__PROBLEM STATEMENT__. Copy each line of the listing below exactly and drop the images.

__INFORMATION PROVIDED__.

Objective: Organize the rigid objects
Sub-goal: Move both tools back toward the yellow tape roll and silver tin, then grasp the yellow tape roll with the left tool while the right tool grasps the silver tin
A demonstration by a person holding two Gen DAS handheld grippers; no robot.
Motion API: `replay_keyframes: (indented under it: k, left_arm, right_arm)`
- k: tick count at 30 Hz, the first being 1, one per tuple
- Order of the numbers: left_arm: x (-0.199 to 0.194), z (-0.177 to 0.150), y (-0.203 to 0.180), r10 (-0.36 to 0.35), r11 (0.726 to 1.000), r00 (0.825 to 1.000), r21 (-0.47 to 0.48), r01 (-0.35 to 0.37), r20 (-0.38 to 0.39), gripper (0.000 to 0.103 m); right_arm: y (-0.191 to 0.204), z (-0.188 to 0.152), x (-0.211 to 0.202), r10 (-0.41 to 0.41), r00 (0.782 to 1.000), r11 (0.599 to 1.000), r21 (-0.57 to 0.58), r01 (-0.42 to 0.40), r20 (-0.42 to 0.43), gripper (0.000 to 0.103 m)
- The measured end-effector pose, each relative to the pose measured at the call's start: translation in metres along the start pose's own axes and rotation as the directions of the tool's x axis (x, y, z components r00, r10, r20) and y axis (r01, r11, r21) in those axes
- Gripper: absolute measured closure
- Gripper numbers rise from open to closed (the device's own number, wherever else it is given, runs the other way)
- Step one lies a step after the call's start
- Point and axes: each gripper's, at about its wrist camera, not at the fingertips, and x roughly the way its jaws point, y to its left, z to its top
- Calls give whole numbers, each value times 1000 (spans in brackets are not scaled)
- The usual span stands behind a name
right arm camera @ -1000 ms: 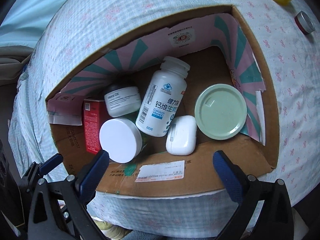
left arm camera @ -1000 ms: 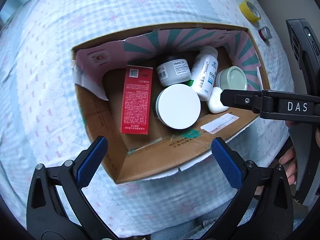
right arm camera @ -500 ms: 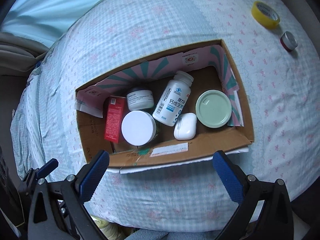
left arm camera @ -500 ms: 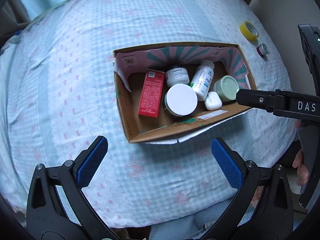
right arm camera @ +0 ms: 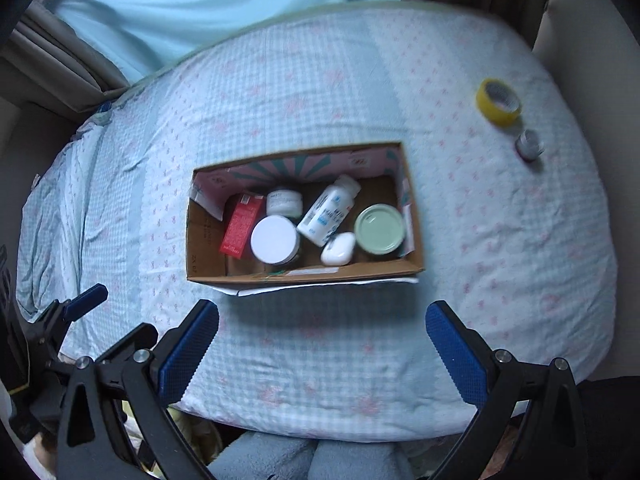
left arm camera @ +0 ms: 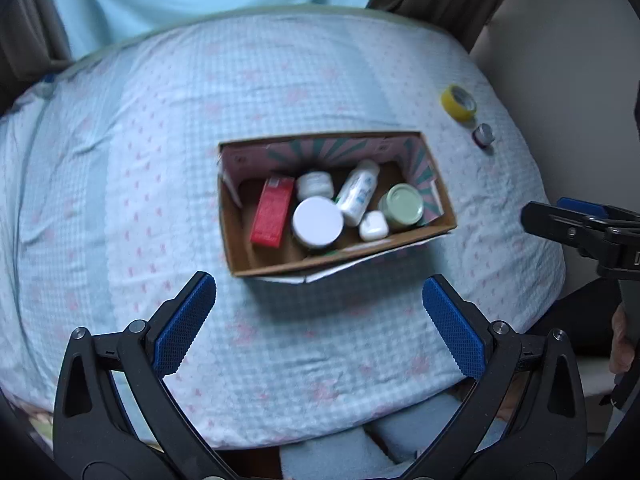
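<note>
A cardboard box (left arm camera: 240, 236) sits on a bed (left arm camera: 140, 160) covered with a pale blue checked sheet dotted with pink, and both pairs of tongs hang above the near side of it, clear of the box. The left tongs (left arm camera: 318, 320) are released, their blue-padded fingers (left arm camera: 184, 320) spread wide with nothing between them. The right tongs (right arm camera: 322, 344) are likewise released and empty, blue pads (right arm camera: 456, 356) well apart.

Inside the box the rigid objects lie packed together. A red carton (right arm camera: 242, 226) lies flat toward the left end, just beside a jar with a white lid (right arm camera: 274, 239). Behind that jar stands a smaller white jar (right arm camera: 284, 202) against the far wall, which is printed in pink with teal rays. A white bottle (right arm camera: 328, 210) lies tilted across the middle, its cap pointing toward the far wall (the label is too blurred to read). A small white case (right arm camera: 339, 248) rests at the bottle's lower end, touching a jar with a pale green lid (right arm camera: 379, 227) at the right end.

Two things lie outside the box, well apart from it toward the far right edge of the bed: a yellow tape roll (right arm camera: 498, 102) and, just nearer, a small round tin (right arm camera: 528, 144).

In the left wrist view the right tongs appear side-on at the right edge (left arm camera: 560, 228), beyond the box's right end. A light blue curtain (right arm camera: 200, 0) hangs behind the bed.
</note>
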Motion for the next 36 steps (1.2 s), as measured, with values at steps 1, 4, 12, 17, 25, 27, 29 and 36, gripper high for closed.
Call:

__SOLUTION TO THIS TASK__.
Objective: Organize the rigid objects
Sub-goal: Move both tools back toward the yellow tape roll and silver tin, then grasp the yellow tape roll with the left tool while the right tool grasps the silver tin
A demonstration by a person holding two Gen DAS handheld grippers; no robot.
Motion API: `replay_keyframes: (indented under it: k, left_arm, right_arm)`
- k: tick count at 30 Hz, the first being 1, one per tuple
- Order of the numbers: left_arm: x (-0.199 to 0.194), z (-0.177 to 0.150), y (-0.203 to 0.180), r10 (-0.36 to 0.35), r11 (0.726 to 1.000), r00 (0.825 to 1.000), r21 (-0.47 to 0.48), r01 (-0.35 to 0.37), r20 (-0.38 to 0.39), gripper (0.000 to 0.103 m); right_arm: y (-0.191 to 0.204), z (-0.188 to 0.152), x (-0.211 to 0.202), r10 (-0.41 to 0.41), r00 (0.782 to 1.000), r11 (0.599 to 1.000), r21 (-0.57 to 0.58), r01 (-0.42 to 0.40), r20 (-0.42 to 0.43), gripper (0.000 to 0.103 m)
- The measured end-effector pose, each relative to the pose measured at the call's start: translation in metres along the start pose's own axes and rotation as the directions of the tool's x axis (x, y, z components r00, r10, r20) and y axis (r01, r11, r21) in those axes
- Gripper: absolute measured closure
- Gripper numbers rise from open to closed (the device's own number, wherever else it is given, runs the other way)
- Step one lies a step after the call's start
- Point and axes: each gripper's, at about its wrist camera, not at the fingertips, and x roughly the way its jaws point, y to its left, z to its top
- Calls give whole numbers, each value times 1000 (spans in brackets are not scaled)
- The usual span stands behind a name
right arm camera @ -1000 ms: 
left arm camera @ -1000 ms: 
right arm camera @ -500 ms: 
left arm camera @ -500 ms: 
right arm camera @ +0 ms: 
left arm camera @ +0 ms: 
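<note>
A cardboard box (left arm camera: 240, 236) sits on a bed (left arm camera: 140, 160) covered with a pale blue checked sheet dotted with pink, and both pairs of tongs hang above the near side of it, clear of the box. The left tongs (left arm camera: 318, 320) are released, their blue-padded fingers (left arm camera: 184, 320) spread wide with nothing between them. The right tongs (right arm camera: 322, 344) are likewise released and empty, blue pads (right arm camera: 456, 356) well apart.

Inside the box the rigid objects lie packed together. A red carton (right arm camera: 242, 226) lies flat toward the left end, just beside a jar with a white lid (right arm camera: 274, 239). Behind that jar stands a smaller white jar (right arm camera: 284, 202) against the far wall, which is printed in pink with teal rays. A white bottle (right arm camera: 328, 210) lies tilted across the middle, its cap pointing toward the far wall (the label is too blurred to read). A small white case (right arm camera: 339, 248) rests at the bottle's lower end, touching a jar with a pale green lid (right arm camera: 379, 227) at the right end.

Two things lie outside the box, well apart from it toward the far right edge of the bed: a yellow tape roll (right arm camera: 498, 102) and, just nearer, a small round tin (right arm camera: 528, 144).

In the left wrist view the right tongs appear side-on at the right edge (left arm camera: 560, 228), beyond the box's right end. A light blue curtain (right arm camera: 200, 0) hangs behind the bed.
</note>
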Motion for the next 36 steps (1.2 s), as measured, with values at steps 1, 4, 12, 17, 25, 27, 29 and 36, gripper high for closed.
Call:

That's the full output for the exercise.